-- Opening Marker --

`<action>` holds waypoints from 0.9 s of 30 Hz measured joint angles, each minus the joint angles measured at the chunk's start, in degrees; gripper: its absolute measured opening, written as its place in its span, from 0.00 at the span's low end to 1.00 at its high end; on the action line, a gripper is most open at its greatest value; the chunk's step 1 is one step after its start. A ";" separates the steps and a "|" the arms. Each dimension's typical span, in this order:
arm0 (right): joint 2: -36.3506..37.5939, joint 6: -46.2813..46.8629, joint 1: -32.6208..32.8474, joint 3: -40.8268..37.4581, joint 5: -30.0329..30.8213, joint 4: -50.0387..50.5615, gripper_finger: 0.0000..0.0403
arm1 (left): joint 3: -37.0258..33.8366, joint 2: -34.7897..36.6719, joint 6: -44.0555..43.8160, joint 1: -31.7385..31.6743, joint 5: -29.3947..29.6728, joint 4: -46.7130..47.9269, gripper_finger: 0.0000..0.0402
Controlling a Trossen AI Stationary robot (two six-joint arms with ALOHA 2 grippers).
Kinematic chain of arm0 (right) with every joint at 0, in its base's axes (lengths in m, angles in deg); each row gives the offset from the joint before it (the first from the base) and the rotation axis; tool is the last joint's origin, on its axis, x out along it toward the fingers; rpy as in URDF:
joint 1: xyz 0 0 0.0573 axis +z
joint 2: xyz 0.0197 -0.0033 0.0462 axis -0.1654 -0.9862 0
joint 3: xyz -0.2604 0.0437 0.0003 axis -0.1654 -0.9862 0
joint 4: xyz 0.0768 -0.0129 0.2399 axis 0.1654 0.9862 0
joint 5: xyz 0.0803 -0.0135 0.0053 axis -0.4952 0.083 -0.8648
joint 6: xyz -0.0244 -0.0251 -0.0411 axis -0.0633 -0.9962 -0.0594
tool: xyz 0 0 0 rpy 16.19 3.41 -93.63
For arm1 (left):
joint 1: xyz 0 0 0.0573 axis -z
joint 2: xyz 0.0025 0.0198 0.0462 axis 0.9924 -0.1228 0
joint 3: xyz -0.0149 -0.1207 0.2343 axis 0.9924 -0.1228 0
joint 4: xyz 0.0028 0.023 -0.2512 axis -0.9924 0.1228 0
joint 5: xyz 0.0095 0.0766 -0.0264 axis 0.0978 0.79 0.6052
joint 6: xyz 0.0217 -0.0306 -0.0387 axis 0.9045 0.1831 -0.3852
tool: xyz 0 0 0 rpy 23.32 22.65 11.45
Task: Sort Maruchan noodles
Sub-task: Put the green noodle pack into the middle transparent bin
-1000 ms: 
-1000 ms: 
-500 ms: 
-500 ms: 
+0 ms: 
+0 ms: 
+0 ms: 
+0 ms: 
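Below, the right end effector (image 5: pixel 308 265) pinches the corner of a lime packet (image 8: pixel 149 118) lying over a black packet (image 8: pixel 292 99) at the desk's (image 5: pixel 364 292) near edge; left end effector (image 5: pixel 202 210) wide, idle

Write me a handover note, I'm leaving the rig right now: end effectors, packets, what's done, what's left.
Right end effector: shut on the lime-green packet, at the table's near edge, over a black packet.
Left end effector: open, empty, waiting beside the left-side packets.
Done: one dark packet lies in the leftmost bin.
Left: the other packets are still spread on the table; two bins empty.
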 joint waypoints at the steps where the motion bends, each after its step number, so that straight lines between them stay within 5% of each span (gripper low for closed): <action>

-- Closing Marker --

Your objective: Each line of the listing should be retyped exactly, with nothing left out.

Solution:
`<action>` holds waypoints from 0.9 s of 30 Hz measured joint angles, each minus the joint angles measured at the chunk's start, in degrees; gripper: its absolute measured opening, written as its place in its span, from 0.00 at the span's low end to 1.00 at its high end; on the action line, a gripper is most open at its greatest value; the chunk's step 1 is one step after its start. A ";" separates the steps and a "|" the arms. Each dimension's typical span, in this order:
arm0 (right): joint 2: -36.3506..37.5939, joint 6: -46.2813..46.8629, joint 1: -32.6208..32.8474, joint 3: -40.8268..37.4581, joint 5: -30.0329..30.8213, joint 4: -50.0387..50.5615, gripper_finger: 0.0000..0.0403
arm1 (left): joint 3: -37.0258..33.8366, joint 2: -34.7897..36.6719, joint 6: -44.0555..43.8160, joint 1: -31.7385..31.6743, joint 5: -29.3947..29.6728, joint 4: -46.7130..47.9269, gripper_finger: 0.0000..0.0402
Controlling a Trossen AI Stationary robot (two six-joint arms with ALOHA 2 grippers).
Kinematic chain of arm0 (right) with every joint at 0, in its base's axes (lengths in m, angles in deg); each row gives the offset from the joint before it (the first from the base) and the rotation axis; tool is the last joint's origin, on its axis, x out along it toward the fingers; rpy as in URDF:
joint 1: xyz 0 0 0.0573 axis +z
joint 2: xyz 0.0197 -0.0033 0.0462 axis -0.1654 -0.9862 0
joint 3: xyz -0.2604 0.0437 0.0003 axis -0.1654 -0.9862 0
joint 4: xyz 0.0768 -0.0129 0.2399 axis 0.1654 0.9862 0
joint 5: xyz 0.0803 -0.0135 0.0053 axis -0.4952 0.083 -0.8648
joint 6: xyz -0.0244 -0.0251 -0.0411 axis -0.0633 -0.9962 -0.0594
tool: xyz 0 0 0 rpy 16.19 3.41 -93.63
For arm1 (left):
joint 1: xyz 0 0 0.0573 axis -z
joint 2: xyz 0.0025 0.0198 0.0462 axis 0.9924 -0.1228 0
joint 3: xyz -0.0149 -0.1207 0.2343 axis 0.9924 -0.1228 0
joint 4: xyz 0.0028 0.023 -0.2512 axis -0.9924 0.1228 0
joint 5: xyz 0.0095 0.0766 -0.0264 axis 0.0978 0.79 0.6052
joint 6: xyz 0.0217 -0.0306 -0.0387 axis 0.9045 0.1831 -0.3852
tool: xyz 0 0 0 rpy 23.32 22.65 11.45
Task: Sort Maruchan noodles
Sub-task: Put the green noodle pack into the middle transparent bin
-1000 ms: 
-1000 ms: 
-500 ms: 
-500 ms: 
+0 ms: 
+0 ms: 
+0 ms: 
+0 ms: 
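Below, the right end effector (image 5: pixel 308 265) pinches the corner of a lime packet (image 8: pixel 149 118) lying over a black packet (image 8: pixel 292 99) at the desk's (image 5: pixel 364 292) near edge; left end effector (image 5: pixel 202 210) wide, idle

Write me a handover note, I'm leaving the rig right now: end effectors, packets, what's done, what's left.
Right end effector: shut on the lime-green packet, at the table's near edge, over a black packet.
Left end effector: open, empty, waiting beside the left-side packets.
Done: one dark packet lies in the leftmost bin.
Left: the other packets are still spread on the table; two bins empty.
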 joint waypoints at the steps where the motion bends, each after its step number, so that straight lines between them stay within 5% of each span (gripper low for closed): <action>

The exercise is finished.